Report the number of lines in the data where the word "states" appears, and add no other text.

┌──

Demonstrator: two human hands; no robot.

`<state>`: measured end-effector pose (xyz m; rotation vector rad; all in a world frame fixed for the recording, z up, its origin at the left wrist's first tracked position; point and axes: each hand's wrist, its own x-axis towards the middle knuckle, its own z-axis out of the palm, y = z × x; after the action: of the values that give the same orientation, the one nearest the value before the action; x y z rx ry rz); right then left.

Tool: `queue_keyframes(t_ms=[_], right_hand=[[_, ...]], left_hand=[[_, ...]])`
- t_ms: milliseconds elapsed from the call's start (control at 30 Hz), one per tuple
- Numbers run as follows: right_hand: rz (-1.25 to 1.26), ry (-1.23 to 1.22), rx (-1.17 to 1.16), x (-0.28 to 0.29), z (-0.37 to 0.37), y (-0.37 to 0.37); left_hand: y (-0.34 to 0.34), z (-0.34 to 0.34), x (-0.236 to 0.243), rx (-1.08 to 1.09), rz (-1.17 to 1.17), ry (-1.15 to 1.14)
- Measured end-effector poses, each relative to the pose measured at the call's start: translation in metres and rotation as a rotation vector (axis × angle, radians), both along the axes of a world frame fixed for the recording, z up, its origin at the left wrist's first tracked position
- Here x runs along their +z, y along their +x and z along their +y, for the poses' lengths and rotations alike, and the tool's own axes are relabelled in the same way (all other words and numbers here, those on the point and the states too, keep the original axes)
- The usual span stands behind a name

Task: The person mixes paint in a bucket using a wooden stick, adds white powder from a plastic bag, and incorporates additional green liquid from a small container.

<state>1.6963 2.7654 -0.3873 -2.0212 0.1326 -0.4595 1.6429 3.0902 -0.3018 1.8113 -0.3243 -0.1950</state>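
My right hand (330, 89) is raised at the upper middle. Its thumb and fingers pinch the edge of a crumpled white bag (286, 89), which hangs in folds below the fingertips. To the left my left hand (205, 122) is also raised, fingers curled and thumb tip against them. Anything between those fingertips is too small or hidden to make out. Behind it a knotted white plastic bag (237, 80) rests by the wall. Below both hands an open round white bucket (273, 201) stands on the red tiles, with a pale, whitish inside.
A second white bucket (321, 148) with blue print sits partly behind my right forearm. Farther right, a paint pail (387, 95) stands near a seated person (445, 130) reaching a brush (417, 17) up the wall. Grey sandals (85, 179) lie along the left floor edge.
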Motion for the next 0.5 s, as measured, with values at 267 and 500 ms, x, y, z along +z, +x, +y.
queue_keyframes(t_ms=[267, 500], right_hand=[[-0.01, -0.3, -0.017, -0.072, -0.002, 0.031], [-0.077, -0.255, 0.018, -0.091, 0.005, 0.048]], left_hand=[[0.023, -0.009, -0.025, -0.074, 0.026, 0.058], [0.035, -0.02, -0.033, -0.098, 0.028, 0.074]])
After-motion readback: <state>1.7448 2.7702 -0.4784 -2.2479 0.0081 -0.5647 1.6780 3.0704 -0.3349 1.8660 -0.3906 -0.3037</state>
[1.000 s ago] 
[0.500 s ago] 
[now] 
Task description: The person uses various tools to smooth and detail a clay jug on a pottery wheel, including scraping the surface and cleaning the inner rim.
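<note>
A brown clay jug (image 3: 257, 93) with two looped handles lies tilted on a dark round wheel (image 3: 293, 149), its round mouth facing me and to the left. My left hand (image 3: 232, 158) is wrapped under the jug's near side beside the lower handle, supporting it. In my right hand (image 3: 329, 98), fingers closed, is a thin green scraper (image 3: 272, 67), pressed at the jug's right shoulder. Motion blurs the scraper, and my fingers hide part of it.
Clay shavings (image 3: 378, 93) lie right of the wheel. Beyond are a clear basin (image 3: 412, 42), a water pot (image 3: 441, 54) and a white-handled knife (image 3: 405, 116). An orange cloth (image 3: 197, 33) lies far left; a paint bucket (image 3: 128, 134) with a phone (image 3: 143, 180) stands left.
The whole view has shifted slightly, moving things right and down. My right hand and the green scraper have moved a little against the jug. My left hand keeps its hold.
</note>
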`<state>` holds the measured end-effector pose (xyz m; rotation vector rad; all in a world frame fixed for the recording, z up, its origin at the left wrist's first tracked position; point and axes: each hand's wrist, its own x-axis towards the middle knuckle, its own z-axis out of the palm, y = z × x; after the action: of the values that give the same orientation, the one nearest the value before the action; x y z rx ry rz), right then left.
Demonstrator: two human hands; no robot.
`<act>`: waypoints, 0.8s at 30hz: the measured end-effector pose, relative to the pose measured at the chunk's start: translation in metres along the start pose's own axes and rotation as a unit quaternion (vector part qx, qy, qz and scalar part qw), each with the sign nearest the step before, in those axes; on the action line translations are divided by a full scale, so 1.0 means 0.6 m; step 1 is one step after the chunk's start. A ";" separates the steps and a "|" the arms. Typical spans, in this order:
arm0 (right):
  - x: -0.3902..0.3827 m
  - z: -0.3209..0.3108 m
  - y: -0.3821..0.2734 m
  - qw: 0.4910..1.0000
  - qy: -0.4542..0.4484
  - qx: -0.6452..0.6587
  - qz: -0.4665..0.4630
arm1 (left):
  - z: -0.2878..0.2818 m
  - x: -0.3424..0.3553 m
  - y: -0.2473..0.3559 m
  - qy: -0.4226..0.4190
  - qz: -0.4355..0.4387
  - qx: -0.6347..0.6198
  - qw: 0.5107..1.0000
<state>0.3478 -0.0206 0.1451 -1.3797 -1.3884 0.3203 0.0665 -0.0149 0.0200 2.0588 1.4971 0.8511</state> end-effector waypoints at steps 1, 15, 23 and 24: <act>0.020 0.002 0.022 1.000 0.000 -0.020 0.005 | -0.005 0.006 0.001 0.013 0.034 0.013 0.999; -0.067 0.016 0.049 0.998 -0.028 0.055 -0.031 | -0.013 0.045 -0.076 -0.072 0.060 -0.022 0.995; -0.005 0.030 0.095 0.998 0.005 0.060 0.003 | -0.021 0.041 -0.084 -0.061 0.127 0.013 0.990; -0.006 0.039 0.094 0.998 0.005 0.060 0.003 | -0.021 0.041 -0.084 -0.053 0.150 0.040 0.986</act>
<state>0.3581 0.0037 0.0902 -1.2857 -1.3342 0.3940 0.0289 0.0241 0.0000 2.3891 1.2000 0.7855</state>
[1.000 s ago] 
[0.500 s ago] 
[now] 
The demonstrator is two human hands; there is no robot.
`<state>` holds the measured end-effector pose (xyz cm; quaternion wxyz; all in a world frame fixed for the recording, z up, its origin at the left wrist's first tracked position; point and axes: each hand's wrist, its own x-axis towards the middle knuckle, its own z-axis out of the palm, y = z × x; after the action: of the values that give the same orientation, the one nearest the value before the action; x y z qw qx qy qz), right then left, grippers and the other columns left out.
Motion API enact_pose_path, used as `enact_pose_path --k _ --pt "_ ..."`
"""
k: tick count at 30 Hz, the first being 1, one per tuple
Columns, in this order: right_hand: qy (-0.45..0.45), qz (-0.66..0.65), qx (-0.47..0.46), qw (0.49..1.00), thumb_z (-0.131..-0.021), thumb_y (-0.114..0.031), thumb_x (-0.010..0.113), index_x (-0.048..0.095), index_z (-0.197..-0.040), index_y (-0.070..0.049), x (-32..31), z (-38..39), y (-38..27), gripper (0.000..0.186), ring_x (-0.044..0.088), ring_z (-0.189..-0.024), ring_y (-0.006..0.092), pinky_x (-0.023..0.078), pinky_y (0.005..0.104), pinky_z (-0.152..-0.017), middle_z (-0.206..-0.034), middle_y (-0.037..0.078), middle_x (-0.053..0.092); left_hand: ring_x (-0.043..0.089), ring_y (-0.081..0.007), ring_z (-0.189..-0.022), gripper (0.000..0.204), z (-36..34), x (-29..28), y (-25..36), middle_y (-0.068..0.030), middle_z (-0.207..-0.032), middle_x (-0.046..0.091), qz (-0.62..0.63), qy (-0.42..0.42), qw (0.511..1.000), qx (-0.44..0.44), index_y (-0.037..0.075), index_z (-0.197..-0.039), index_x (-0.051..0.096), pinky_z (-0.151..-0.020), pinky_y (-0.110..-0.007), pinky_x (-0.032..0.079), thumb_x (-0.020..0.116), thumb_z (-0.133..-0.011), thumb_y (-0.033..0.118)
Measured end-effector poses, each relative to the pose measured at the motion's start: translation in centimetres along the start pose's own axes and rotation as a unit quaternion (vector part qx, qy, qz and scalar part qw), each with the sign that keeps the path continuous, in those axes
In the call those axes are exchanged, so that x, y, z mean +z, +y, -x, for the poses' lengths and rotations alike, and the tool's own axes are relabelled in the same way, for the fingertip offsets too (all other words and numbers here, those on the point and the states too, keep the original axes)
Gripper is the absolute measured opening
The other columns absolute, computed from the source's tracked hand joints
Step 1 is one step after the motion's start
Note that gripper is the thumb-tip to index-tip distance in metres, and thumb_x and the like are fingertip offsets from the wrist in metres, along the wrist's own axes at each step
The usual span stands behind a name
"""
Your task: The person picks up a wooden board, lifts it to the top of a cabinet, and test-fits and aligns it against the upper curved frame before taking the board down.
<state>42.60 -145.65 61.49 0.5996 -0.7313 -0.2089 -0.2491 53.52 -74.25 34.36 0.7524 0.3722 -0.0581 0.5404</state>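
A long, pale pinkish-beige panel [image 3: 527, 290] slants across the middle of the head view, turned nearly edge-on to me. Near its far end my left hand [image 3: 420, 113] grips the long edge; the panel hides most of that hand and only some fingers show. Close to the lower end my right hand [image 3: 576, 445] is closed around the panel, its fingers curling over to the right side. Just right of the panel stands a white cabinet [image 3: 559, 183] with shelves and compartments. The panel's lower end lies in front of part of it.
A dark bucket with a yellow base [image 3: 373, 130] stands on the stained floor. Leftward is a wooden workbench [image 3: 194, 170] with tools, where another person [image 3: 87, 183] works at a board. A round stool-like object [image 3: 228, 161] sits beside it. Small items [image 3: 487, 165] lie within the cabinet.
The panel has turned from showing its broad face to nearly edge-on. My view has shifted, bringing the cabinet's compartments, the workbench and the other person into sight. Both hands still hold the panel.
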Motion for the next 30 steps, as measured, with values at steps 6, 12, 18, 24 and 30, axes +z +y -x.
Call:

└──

• _SOLUTION FOR THIS TASK_:
2